Task item >>
All lines from the first one in the listing below to the one holding "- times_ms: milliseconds", inclusive, are to be copied exactly.

──────── Data shown

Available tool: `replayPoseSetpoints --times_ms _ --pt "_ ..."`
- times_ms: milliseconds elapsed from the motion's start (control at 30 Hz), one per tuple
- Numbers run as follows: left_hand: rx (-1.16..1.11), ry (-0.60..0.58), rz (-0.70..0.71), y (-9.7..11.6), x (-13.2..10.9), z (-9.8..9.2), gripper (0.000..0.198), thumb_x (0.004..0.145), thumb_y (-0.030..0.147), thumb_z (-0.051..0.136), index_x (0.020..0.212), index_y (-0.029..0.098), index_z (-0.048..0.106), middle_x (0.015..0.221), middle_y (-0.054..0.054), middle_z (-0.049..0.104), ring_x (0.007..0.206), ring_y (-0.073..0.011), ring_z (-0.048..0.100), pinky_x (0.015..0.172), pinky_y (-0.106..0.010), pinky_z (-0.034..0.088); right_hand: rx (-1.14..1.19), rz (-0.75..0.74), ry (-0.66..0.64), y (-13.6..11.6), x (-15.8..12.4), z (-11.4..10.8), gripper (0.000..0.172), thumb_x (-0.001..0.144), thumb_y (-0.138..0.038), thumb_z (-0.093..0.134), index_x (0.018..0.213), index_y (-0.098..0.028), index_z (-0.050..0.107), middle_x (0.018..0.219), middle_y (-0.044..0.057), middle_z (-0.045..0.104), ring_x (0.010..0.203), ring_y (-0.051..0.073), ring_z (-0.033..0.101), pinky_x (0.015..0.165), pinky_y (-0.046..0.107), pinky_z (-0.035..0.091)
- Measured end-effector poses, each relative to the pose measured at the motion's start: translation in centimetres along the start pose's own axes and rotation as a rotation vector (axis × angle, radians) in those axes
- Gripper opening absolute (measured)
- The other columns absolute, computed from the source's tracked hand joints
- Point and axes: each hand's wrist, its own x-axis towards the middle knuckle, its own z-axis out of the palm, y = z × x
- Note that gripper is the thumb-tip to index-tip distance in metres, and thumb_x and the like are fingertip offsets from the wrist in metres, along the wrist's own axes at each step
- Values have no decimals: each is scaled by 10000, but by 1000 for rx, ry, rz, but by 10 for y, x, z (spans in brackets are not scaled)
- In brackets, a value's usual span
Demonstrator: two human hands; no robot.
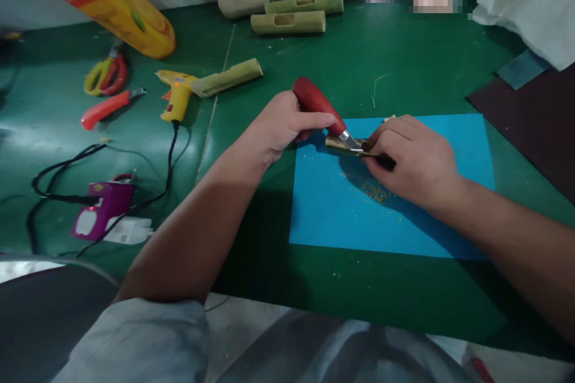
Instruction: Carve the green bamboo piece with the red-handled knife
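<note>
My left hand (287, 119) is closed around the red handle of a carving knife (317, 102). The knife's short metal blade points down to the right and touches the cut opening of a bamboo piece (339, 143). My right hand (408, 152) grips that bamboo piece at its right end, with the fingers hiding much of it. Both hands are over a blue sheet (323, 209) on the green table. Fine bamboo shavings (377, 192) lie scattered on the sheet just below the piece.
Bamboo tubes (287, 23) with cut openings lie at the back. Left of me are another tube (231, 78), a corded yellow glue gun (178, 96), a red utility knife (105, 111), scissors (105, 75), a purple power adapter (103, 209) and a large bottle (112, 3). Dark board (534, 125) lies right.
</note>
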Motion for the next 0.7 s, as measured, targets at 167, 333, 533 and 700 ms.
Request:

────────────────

Reply to the task >>
Available tool: `replayPoseSetpoints --times_ms _ --pt "_ ..."`
- times_ms: milliseconds elapsed from the motion's start (control at 30 Hz), one per tuple

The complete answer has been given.